Exercise brief
For this exercise, repeat exactly the lines below starting at the line holding "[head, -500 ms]" and ending at the line holding "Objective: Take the", both included, with no extra lines and no pictures.

Task inputs
===============
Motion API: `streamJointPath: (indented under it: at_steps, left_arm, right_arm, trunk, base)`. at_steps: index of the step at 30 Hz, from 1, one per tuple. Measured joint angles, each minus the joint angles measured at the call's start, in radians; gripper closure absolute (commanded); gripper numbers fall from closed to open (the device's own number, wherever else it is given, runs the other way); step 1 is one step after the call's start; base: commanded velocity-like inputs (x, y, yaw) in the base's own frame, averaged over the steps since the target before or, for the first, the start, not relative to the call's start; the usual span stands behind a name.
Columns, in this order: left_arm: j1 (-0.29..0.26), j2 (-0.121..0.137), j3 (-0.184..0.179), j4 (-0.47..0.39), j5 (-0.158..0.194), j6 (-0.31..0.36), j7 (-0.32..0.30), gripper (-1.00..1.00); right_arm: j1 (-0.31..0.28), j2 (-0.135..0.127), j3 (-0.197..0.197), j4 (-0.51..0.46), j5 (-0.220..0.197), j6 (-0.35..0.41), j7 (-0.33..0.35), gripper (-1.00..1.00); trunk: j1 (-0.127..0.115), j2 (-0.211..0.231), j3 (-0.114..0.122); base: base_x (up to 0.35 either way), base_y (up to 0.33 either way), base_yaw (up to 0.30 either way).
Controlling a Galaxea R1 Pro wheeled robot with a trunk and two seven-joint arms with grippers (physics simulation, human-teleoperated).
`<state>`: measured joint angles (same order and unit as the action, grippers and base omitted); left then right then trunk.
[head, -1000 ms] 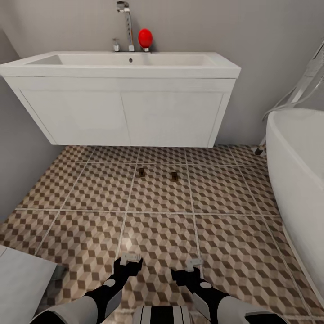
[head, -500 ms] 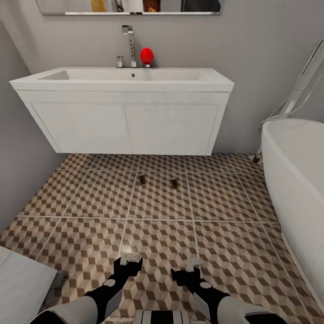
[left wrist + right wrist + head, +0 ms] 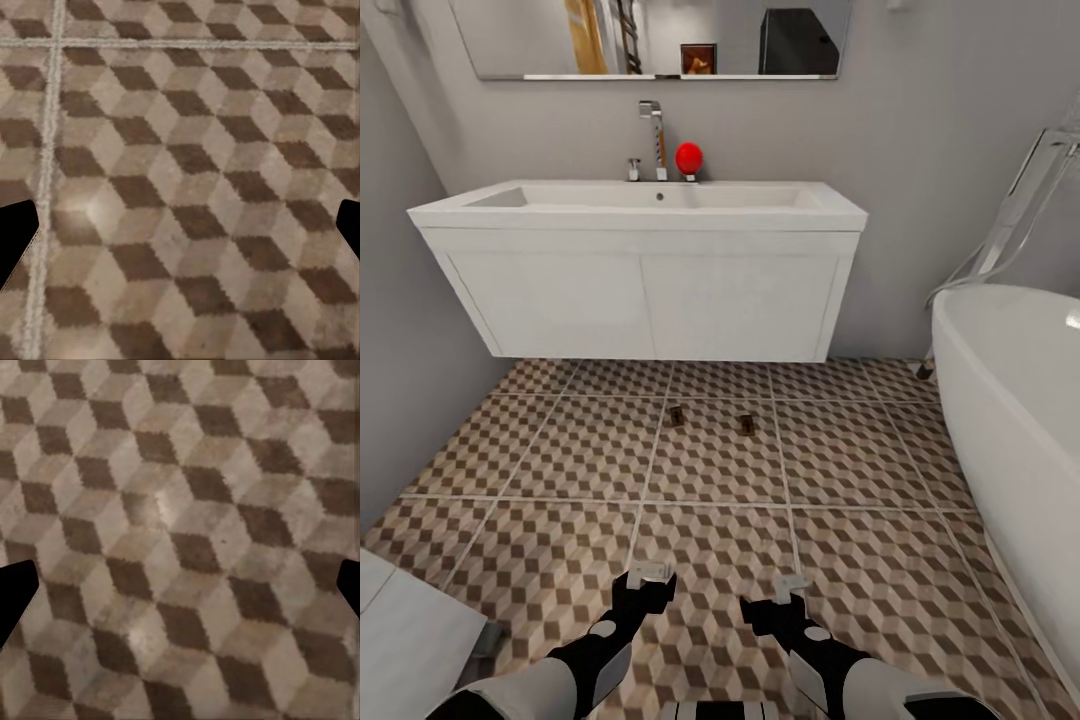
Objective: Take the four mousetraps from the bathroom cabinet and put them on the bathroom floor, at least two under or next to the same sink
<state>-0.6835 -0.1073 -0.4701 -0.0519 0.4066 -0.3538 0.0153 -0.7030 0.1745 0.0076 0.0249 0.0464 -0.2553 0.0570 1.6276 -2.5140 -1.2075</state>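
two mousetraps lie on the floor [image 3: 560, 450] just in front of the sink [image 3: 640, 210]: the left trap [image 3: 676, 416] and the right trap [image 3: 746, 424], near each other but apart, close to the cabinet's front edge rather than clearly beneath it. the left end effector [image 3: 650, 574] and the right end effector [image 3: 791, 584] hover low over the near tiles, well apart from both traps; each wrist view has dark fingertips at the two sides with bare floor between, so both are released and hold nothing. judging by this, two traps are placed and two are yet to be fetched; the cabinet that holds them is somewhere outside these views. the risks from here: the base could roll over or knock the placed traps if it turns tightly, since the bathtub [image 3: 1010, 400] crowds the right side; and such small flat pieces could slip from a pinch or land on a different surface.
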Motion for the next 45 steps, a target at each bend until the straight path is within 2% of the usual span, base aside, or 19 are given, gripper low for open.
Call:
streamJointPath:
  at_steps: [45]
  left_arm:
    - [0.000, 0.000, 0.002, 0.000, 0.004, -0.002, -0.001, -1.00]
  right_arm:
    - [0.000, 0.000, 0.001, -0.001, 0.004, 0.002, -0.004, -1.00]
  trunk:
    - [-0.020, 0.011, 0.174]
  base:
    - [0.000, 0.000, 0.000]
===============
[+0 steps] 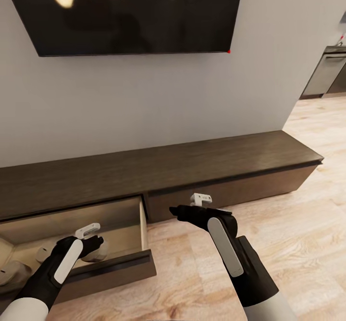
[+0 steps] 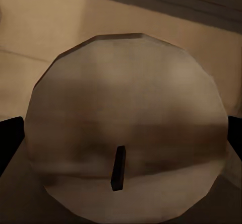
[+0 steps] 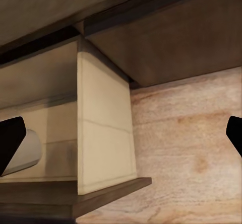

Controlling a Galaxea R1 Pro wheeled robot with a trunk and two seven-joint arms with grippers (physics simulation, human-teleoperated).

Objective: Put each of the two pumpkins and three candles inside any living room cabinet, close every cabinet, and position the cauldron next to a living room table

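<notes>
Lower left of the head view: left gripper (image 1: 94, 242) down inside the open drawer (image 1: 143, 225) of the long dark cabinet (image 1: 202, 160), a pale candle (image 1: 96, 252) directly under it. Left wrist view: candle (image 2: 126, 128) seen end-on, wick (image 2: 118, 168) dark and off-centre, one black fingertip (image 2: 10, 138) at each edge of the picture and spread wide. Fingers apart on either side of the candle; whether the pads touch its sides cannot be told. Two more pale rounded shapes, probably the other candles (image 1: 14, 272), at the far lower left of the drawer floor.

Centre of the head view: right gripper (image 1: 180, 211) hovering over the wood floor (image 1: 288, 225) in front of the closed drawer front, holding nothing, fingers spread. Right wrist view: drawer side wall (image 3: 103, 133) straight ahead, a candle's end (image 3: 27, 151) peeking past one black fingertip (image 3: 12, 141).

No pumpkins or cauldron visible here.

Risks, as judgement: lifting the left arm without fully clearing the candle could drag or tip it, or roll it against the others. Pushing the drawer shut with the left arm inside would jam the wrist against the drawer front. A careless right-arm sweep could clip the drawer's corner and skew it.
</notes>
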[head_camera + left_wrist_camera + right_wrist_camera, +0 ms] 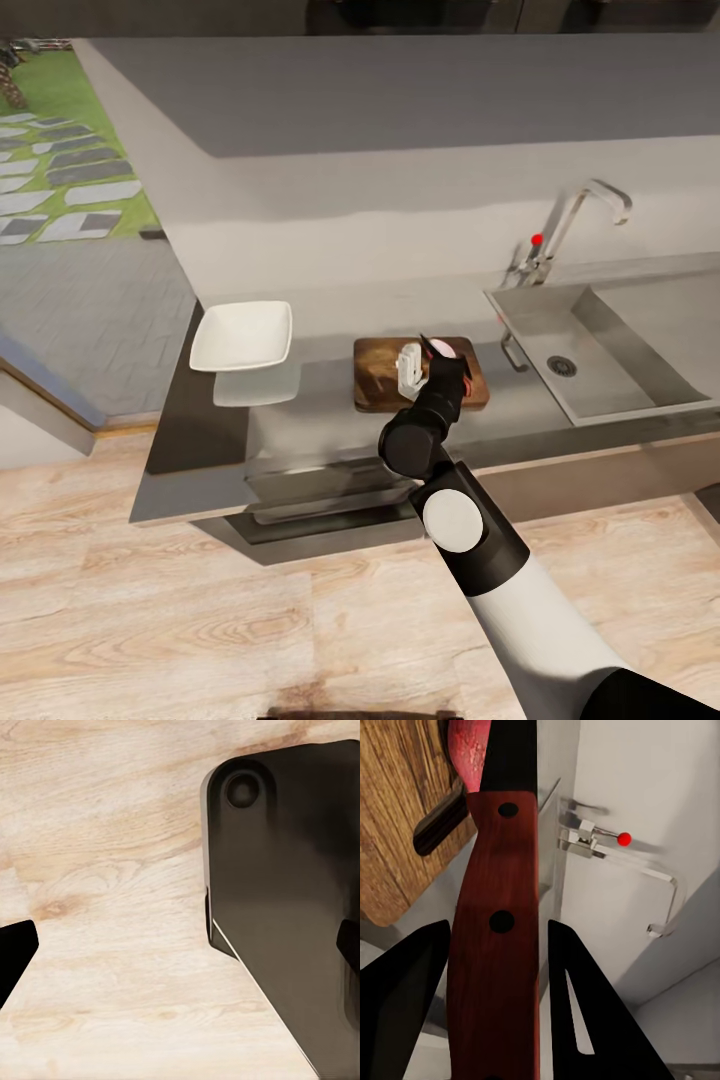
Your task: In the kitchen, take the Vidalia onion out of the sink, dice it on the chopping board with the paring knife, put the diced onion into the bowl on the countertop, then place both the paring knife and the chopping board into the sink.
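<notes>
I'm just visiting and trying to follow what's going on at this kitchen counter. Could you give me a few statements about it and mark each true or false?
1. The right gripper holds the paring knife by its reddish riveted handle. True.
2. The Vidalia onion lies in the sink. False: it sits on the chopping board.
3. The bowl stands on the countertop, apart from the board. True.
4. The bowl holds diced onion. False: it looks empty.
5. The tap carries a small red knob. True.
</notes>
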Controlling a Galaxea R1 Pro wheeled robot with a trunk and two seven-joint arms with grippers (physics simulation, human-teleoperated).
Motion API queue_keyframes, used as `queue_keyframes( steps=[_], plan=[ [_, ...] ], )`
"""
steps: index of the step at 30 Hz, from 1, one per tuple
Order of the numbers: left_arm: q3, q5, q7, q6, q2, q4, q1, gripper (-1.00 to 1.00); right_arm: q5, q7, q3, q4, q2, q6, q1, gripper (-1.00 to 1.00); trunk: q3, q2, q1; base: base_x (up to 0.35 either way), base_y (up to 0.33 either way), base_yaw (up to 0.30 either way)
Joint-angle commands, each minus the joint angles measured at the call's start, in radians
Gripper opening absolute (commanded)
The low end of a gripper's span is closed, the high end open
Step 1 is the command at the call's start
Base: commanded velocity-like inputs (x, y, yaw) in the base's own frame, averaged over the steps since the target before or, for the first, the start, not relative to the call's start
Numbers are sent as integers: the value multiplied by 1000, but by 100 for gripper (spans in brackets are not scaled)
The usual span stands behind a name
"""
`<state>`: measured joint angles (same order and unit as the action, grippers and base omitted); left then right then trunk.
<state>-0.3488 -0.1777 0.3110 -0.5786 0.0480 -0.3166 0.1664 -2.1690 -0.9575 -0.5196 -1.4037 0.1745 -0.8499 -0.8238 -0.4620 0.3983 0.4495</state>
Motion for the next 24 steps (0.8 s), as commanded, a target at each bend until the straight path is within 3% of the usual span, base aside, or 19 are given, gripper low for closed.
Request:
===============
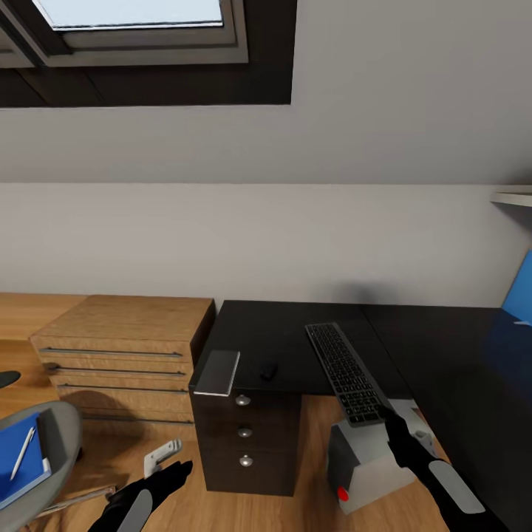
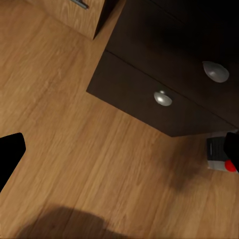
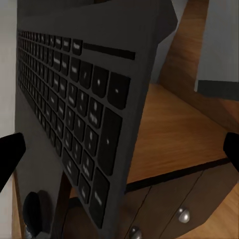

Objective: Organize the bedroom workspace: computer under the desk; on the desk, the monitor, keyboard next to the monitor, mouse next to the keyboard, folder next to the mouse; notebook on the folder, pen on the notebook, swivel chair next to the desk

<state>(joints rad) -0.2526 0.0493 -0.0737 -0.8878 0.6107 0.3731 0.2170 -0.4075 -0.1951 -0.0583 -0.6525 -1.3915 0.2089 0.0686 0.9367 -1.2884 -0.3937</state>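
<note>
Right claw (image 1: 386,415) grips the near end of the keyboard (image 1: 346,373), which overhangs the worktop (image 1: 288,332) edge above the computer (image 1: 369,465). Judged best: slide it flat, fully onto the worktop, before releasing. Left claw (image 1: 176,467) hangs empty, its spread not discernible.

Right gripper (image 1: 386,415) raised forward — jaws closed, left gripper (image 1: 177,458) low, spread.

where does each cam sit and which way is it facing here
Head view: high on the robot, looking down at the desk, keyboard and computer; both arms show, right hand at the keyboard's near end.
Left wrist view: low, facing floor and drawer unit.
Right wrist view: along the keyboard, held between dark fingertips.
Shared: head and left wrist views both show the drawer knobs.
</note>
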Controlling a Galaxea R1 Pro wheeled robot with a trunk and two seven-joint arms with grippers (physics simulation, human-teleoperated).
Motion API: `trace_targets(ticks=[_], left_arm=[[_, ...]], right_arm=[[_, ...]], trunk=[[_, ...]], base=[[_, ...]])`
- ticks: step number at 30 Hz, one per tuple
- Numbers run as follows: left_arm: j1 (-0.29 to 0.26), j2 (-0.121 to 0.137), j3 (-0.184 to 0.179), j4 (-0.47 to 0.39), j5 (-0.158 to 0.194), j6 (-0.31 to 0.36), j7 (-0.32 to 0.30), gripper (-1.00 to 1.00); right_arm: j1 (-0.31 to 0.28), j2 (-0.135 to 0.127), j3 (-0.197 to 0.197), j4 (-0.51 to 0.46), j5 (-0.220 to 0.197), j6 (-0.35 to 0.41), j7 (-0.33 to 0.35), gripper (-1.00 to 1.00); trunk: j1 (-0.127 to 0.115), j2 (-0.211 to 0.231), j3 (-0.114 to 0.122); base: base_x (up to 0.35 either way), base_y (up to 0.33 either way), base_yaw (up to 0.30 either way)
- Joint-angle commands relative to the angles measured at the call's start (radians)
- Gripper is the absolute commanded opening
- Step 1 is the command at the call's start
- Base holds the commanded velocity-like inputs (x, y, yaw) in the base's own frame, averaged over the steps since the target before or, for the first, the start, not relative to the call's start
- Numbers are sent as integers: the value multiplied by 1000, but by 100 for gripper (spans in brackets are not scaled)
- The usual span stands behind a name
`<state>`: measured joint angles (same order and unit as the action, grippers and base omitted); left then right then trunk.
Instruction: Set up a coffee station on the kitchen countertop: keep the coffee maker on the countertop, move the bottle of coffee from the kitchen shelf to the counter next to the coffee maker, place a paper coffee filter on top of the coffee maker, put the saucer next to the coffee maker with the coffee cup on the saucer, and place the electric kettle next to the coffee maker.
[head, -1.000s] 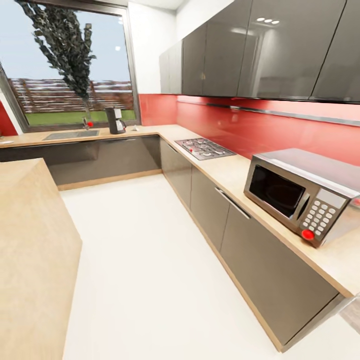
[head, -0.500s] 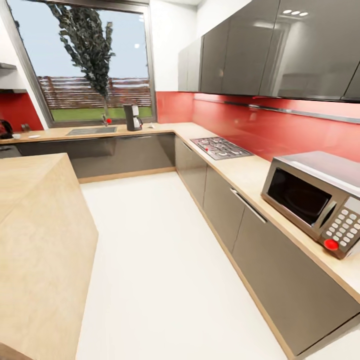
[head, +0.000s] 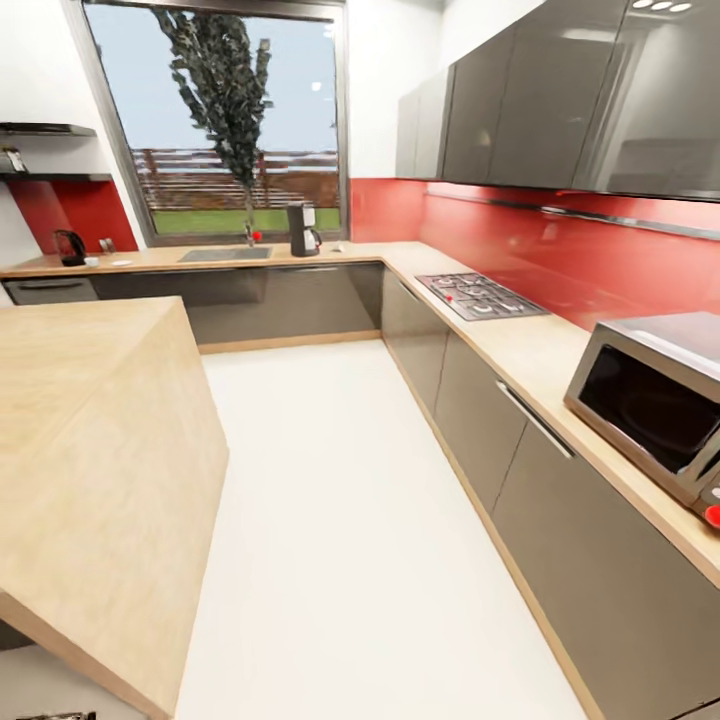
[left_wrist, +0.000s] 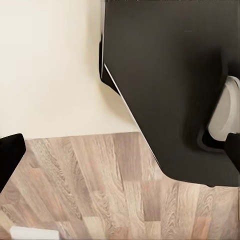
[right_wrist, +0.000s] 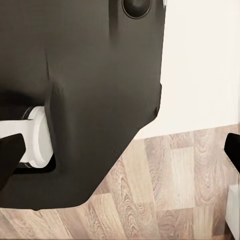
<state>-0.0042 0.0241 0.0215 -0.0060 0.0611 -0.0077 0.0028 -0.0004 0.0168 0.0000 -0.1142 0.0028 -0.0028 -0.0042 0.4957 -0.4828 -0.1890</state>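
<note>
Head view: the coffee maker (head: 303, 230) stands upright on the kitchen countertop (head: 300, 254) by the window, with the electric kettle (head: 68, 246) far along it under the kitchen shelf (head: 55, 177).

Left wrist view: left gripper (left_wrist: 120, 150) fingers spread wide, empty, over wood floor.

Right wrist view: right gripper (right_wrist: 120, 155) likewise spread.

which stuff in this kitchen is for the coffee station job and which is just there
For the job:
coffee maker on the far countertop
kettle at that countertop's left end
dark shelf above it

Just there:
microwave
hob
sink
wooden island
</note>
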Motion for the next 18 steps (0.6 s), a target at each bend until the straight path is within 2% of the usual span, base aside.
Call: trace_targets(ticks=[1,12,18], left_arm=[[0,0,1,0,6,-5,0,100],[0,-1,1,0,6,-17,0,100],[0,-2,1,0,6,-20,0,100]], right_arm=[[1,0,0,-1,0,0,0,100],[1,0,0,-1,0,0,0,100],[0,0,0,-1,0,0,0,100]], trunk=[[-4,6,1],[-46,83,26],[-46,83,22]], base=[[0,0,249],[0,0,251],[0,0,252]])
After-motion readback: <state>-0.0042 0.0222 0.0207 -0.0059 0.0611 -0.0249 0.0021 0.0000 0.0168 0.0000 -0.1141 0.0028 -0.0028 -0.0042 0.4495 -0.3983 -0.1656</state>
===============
Response
[head, -500 ms] 
[left wrist + right wrist + head, +0 ms] 
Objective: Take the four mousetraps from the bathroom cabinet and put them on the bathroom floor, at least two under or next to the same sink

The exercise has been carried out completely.